So few Aussies hold bullion that there aren’t even statistics on it.
The Perth Mint stores around $2.5billion in allocated and unallocated gold. Three quarters of the Mint’s customers hold unallocated gold. Of that, over half of those customers are located in North America.
A much older statistic, from 2008, says over 45% of all Perth Mint gold stores belong to international customers.
This tells you it’s pointless for the government to raid Australia’s private bullion holdings, as most of us don’t even bother with it.
Instead, if the Aussie government wanted to boost their own bullion reserves, there’s one simple step that they’d take.
Australian gold mines pumped out 270 tonnes in 2014. Local gold miners generally can produce 200–300 tonnes of gold each year.
This makes the mines a perfect target.
All of this is laid out in Part IV of the Banking Act 1959.
The Reserve Bank of Australia have the ability to set the price of gold at any time.

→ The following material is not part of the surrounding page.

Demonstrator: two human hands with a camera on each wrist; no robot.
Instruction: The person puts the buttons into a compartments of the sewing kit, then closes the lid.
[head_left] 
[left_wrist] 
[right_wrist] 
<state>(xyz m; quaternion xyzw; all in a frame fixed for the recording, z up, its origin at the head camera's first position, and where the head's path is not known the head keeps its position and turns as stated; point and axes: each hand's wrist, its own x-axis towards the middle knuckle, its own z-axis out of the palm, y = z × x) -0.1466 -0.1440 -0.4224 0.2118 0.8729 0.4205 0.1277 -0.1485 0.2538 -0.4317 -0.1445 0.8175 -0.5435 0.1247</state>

Which means the RBA could tell the mines what they are going to pay for the gold, and set whatever price they like. Once this is in place, the next step is to nationalise the mines, leaving any gold dug up property of the RBA.
And in those two moves, the Aussie government would completely control the gold market in Australia.
Now, these laws are currently ‘suspended’. Suggesting that right now there’s no immediate threat to any gold miners. But remember the laws are in place. There’s no need for debate in parliament or public consultation.
One interesting clause though, is Section 47. Apparently ‘wrought’ gold is not included in the any gold confiscation plan. The loose legal language implies that jewellery and gold ornaments are exempt from any wealth stealing.
The loophole means that the government may take bullion and coin, but not the chain around your neck.
Also, this act only refers to gold, and not silver.
If you’re worried about the government coming after your bullion stash one day, buy necklaces this Christmas.
Because the Aussie government already has laws in place to take all the gold bullion it wants.